A perfect storm: Tax season 2022

“I call it a perfect storm,” Marc Cataldo, Sr. Account Executive at Prodigal, said of the 2022 tax season. 

“It was the first season, first quarter, really, where we were implementing Reg F, a lot of agencies were struggling through that and adopting some of the new regulations, there was the Hunstein opinion, agencies were still working through either 100% remote or some form of partial remote and then obviously with the actual tax returns a lot of people just were delayed and didn't even file their return until well after the [deadline].”

Because of those unexpected variables, Cataldo thought it was unlikely this tax season would look like 2022’s.

And he’s right in that it is different, though confusing in different ways. The IRS’s encouraging people to delay filing, continued fallout from the agency’s staffing and technology problems, and ongoing scam risks mean continued stress for taxpayers.

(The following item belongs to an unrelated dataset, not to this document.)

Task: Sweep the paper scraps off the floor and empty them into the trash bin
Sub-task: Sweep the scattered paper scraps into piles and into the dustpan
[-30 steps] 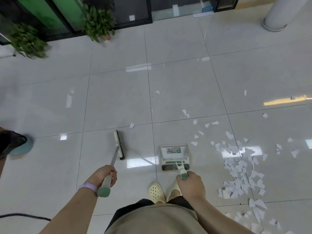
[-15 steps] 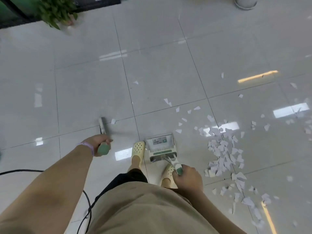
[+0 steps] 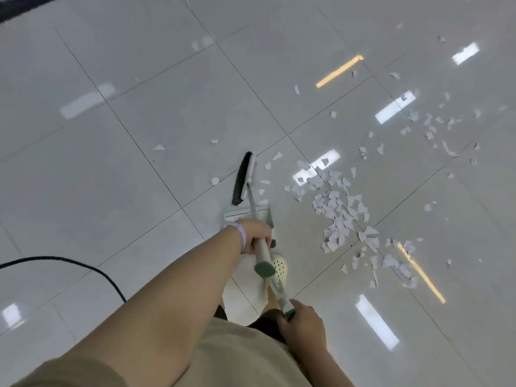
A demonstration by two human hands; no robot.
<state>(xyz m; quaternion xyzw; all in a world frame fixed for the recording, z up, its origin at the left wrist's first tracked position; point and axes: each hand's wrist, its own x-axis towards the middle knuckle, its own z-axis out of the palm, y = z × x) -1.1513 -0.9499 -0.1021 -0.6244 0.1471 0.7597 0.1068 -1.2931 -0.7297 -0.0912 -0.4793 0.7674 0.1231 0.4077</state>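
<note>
White paper scraps (image 3: pixel 339 208) lie heaped on the glossy tiled floor right of centre, with more strewn toward the upper right. My left hand (image 3: pixel 255 237) grips the pale handle of a broom whose black-bristled head (image 3: pixel 243 178) rests on the floor just left of the heap. My right hand (image 3: pixel 303 321) grips the green-tipped handle of a white dustpan (image 3: pixel 243 213), whose tray lies mostly hidden behind my left hand and the broom handle. No trash bin is in view.
A black cable (image 3: pixel 69 261) curves across the floor at the left. My foot in a cream clog (image 3: pixel 279 268) stands just behind the dustpan. A dark edge (image 3: pixel 25 7) shows at the top left corner.
The view has swung right and down. My left hand has carried the broom rightward across the dustpan, so its head now sits beside the scrap heap. The plants have left the view.
</note>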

Staffing shortages in tax season 2023

The accounts receivables management industry was already experiencing difficulty with hiring and retention when we talked, and with unemployment rates staying so low, Tim Collins, Chief Compliance Officer at Indebted, didn’t see that changing.

There's not enough agents that are out there,” Collins said.

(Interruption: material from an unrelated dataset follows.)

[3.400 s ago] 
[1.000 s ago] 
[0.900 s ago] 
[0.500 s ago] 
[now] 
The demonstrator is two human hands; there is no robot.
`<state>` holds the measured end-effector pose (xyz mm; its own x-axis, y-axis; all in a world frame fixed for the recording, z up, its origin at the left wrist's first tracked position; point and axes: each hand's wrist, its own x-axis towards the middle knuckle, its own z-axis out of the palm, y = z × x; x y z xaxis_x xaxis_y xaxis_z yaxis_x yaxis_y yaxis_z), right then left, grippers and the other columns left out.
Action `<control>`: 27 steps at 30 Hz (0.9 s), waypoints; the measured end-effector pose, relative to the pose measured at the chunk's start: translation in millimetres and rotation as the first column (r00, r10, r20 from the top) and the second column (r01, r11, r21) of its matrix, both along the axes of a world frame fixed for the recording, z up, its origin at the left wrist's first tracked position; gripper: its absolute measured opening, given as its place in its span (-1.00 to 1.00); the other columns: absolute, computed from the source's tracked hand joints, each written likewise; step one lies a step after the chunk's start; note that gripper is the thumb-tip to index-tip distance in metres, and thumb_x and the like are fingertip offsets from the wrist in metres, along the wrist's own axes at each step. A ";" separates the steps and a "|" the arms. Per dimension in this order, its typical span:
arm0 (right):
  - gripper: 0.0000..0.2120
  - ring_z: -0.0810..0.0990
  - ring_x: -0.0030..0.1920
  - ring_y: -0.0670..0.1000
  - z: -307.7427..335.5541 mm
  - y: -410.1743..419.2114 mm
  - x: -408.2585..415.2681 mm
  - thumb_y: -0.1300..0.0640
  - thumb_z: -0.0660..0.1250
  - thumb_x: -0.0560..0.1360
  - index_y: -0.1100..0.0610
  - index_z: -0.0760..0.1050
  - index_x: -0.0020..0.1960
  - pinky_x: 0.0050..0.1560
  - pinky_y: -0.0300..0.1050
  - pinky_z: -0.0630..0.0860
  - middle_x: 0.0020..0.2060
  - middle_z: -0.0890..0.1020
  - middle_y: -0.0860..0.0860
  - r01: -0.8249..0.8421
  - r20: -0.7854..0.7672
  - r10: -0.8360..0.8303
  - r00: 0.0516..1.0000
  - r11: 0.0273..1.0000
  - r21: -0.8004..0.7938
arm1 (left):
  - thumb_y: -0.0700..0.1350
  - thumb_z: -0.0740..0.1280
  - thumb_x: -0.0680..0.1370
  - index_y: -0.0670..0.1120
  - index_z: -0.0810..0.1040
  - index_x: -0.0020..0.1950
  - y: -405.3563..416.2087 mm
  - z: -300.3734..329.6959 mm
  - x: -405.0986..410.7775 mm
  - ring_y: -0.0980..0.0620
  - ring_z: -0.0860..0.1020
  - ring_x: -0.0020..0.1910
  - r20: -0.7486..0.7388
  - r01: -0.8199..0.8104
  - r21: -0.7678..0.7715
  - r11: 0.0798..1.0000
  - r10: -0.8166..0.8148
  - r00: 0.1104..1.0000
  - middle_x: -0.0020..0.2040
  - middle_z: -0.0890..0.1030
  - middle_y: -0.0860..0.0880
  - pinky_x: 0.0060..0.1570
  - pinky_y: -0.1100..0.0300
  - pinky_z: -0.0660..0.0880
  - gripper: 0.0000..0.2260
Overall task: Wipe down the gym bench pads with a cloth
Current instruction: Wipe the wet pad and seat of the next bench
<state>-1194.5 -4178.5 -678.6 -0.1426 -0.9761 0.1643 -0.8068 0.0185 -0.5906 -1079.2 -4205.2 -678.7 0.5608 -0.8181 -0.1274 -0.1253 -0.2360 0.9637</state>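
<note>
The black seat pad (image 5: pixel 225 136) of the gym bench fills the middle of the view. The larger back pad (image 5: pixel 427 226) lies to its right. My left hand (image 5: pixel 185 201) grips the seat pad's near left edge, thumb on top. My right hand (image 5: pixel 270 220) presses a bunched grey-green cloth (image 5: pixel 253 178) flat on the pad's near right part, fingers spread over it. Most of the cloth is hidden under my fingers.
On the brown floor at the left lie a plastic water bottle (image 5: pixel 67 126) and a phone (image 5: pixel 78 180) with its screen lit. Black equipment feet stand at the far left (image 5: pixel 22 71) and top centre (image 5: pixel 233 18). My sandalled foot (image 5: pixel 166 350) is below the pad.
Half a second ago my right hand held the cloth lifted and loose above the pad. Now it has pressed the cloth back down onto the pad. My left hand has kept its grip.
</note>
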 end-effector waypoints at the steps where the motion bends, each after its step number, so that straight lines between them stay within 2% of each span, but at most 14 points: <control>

His company addresses staffing shortfalls with technology. “A lot of collections is ripe for systematic solutions because it's the same thing over and over and over again.”

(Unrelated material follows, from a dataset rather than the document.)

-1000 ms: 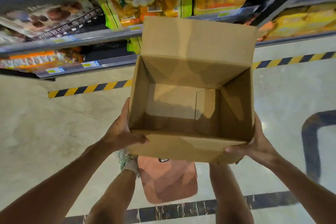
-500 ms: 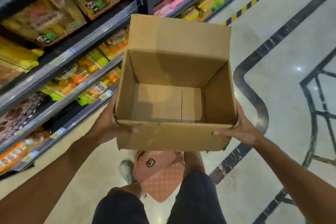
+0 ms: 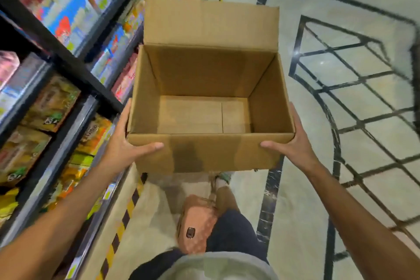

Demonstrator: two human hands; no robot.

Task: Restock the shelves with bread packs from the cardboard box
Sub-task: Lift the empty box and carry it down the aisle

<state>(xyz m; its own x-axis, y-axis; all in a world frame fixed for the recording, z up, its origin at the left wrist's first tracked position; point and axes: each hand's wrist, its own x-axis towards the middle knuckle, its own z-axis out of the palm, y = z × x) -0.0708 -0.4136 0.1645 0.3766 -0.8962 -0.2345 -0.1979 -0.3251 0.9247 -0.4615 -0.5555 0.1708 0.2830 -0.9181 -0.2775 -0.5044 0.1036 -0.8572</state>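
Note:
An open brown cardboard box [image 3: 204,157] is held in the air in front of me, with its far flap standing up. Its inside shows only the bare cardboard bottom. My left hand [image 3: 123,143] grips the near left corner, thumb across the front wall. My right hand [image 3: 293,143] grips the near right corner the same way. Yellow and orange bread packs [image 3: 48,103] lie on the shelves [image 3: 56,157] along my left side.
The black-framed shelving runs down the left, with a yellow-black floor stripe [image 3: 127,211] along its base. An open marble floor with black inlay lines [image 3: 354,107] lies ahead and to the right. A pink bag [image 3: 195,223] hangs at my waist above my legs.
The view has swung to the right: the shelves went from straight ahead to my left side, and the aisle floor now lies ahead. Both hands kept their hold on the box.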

Collins called out Prodigal’s solution as part of the secret to his success. 

“You have ProNotes, which helps you you need less agents because the system is writing the notes for you, and ProAssist which helps you with giving them the right answers from that agent which allows you to ramp faster, and they've got those things that are going to help them with their efficiency and effectiveness, which will take a little bit of that pressure off as it relates to staffing.”

Getting paid when money is tight

“Collections is all about strategy, strategy, strategy,” said Matthew Maloney, Co-Founder, President & CEO at FFAM 360. And in tax season, the strategy is to get there first.

“Every consumer out there, particularly the debtors or the consumers that we're collecting from, have a finite amount of income. So part of the strategy has always been in tax season, ‘Can I be one of the first ones to get to that customer?’ Because on average they may have six other debts that they owe that are in collection, and that’s where strategy comes in.”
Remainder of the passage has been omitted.